| > surely you don't suggest we should allow majority of workers to be exploited because some weakly profitable restaurants might fail? Who is exploiting whom here? Most restaurants fail. Nearly all restaurants lose money in the first three years of operation. During that time, when the firm is losing money but still paying salaries, isn't the firm owner the one being exploited? And aren't you exploiting the owner even more by forcing him or her to lose even more money on the way to a slim chance of profitability? People who consider that "the gains outweigh the losses" probably don't realize that even those who get a raise due to a minimum wage law might be on net worse off than before that law was passed. Certainly those who lose their job or fail to get a new one are worse off, but even some who keep their job are also worse off, because they lose other benefits in lieu of salary that they presumably valued more. There is no plausible theory that says low-skill workers are made better off by making it illegal to hire them for less than a specified price. Legally fixing one term in a contract in general makes both parties to that sort of contract worse off. There are many reasons why it should be hard to measure the damage the minimum wage does so it's not surprising that a few empirical studies return the "man-bites-dog" result, but we shouldn't fool ourselves into thinking it doesn't do any harm at all just because that harm is occasionally hard to measure. The minimum wage is callous and cruel; it harms those least able to afford being harmed. It is at heart indefensible. Fortunately, we live in a rich enough society that being legislatively forced into a suboptimal job situation or involuntary unemployment is usually recoverable. It's not a death sentence. Yes, Seattle is effectively kicking poor people in the face with this law, but in the grand scheme of things it's probably not the worst legislative indignity we inflict on them. |
"they lose other benefits in lieu of salary that they presumably valued more." - key word being "presumably", which is, given the election results in Seattle, apparently not true. and, there is of course no reason for all of them, or even a majority, to loose more in benefits than they gain in higher pay. makes no sense.

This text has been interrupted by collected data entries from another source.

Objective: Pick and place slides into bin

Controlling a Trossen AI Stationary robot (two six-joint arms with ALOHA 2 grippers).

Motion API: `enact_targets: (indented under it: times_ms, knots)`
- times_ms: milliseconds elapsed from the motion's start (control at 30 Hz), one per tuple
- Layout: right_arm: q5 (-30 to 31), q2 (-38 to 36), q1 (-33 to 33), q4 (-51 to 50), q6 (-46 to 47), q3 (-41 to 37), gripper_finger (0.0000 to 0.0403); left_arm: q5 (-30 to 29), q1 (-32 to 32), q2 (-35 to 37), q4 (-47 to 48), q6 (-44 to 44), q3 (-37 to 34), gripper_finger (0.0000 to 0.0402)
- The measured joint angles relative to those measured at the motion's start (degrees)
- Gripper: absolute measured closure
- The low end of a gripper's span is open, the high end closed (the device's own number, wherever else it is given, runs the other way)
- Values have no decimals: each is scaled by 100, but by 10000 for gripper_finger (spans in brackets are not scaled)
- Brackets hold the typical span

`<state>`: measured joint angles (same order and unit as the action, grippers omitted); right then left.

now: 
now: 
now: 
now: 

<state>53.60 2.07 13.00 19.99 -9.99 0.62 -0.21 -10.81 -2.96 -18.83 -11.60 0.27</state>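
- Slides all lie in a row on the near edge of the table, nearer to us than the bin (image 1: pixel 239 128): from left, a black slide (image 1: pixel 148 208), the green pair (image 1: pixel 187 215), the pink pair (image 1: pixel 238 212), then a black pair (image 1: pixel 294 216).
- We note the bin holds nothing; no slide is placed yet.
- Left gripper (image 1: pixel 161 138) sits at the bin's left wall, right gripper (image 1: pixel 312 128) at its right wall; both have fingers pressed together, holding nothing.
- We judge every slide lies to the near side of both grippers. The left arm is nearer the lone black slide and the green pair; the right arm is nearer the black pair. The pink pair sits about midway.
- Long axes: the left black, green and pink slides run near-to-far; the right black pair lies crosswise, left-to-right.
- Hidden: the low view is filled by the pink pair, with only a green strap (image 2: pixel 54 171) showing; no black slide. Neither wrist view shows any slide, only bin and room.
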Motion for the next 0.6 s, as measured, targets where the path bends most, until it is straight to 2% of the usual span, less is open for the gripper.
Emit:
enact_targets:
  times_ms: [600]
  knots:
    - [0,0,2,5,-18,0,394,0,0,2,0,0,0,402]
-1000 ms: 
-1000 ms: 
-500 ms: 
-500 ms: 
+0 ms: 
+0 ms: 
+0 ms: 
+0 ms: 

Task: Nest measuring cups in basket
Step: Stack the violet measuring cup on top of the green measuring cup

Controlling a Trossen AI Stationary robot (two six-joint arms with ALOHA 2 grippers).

"we shouldn't fool ourselves into thinking it doesn't do any harm at all just because that harm is occasionally hard to measure." - ah, but we should :) measurement is king. if any losses will occur, they should be measurable. otherwise, i guess we should throw the entire history of science out the window.
"There is no plausible theory that says low-skill workers are made better off by making it illegal to hire them for less than a specified price." -- see my very simple explanation here: https://news.ycombinator.com/item?id=7840655 - generally, libertarians, a behavior typical of followers of any ideology, simply ignore all unfavorable aspects and just assume that the market automagically solves everything, without considering parameters under which a certain market operates.
"The minimum wage is callous and cruel; it harms those least able to afford being harmed." -- your concern for the poor is very moving. i personally, OTOH, would use the same words to describe the libertarian approach to economy and to the poor. but, in the end, those are just emotional soundbites.